One thing to be aware of, which may or may not be further complicating things, is that we enabled HTML5 server-based output to allow for our “attached files” such as pdf and text files to also be searched. This was more difficult to set up than we expected, and it didn’t quite work as advertised without some fiddling, so we had to manually copy those non-XHTML files from the Content\Resources\Attachments folder to the AutoSearch folder in order for them to be found in a Flare search. I disallowed the AutoSearch folder in Robots.txt so that the same content isn’t crawled in two different locations for google searches. Interestingly, those pdf files are more likely to be found in a google search than the htm topics that link to them. For example, I created a Google custom search (
https://cse.google.com/cse/publicurl?cx ... otdtpa00f8) limited to just our site, and if I search on “implementation best practices”, I get the pdf doc attached to the topic with those words in the title, but the topic itself does not show up.

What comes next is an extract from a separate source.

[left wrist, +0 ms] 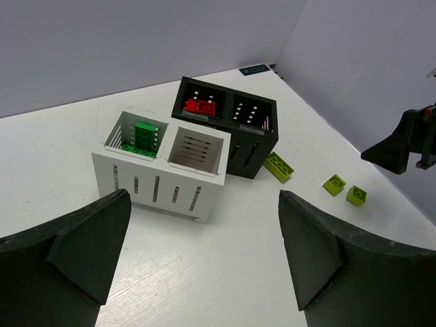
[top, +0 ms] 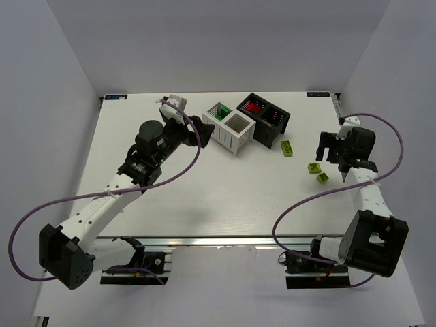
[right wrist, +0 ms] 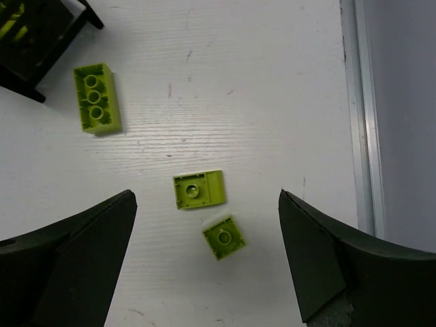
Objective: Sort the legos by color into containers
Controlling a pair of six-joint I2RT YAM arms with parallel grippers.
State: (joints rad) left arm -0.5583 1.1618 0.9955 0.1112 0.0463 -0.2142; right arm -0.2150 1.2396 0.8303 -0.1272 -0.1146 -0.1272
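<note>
Left gripper: I see its jaws wide apart and holding nothing, hovering short of the white bin.
Right gripper: I see it spread wide and empty, above the small yellow-green bricks, two lying close together on the table.
Long yellow-green brick: lies on the table beyond the small pair, near the black bin's corner.
White bin: just beside the black bin; dark green bricks lie in its left cell.
Black bin: farthest back; red bricks lie in its left cell.
</note>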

I uploaded a Robots.txt file to our site just this past Monday, and it does point to the Sitemap.xml file, but perhaps the site hasn’t been crawled since then. Based on your input, I tried pointing an external sitemap generator to our site URL to see what it would find, and it generated a sitemap with exactly two entries, one with the URL of the site, and one to the Default.htm file, so perhaps that’s a hint that there is some crawling issue. I’m not sure what is supposed to be in the root directory that would help the sitemap generator know which subdirectories to crawl, but clearly it wasn’t seeing any of our content. One suggestion was to create a topic containing a TOC proxy, and then somehow getting Google to crawl that topic file, but this feels like too much of a hack to me. I’m not sure how to get Google to crawl this topic any more than I can get it to find my Sitemap, and the topic itself is ugly and extraneous, as there is no clear way that I can see to style it without affecting the style of my actual TOC in the navigation pane.
I’m trying to understand why the top navigation is less problematic in terms of SEO, given that Google does seem able to see some iframe topics. One of the things that I don’t like about the top navigation is the less clear view to the user of where in the hierarchy of topics they are. Even if you use breadcrumbs, you only see the direct path to where you are, not what else surrounds it, so you still have no context. I found one site that seems to have the left-pane navigation that I prefer, but without the use of iframes. Check out
http://www.cloudera.com/documentation/m ... ction.html. I don’t know if they used Flare or some other tool to build their doc site, but if we could achieve that with Flare, that would be ideal.
In the meanwhile, I’d still love to know whether the combination of the Flare-generated Sitemap.xml and the newly uploaded Robots.txt files we have in place should trigger Google to crawl all the pages on our site and yield better search results, or if there is more that we need to do. Since you can’t tell when/whether your site has been fully crawled, it’s hard to know if changes that you’ve made haven’t made a difference, or simply haven’t been “tested” yet.
Thanks for any and all input.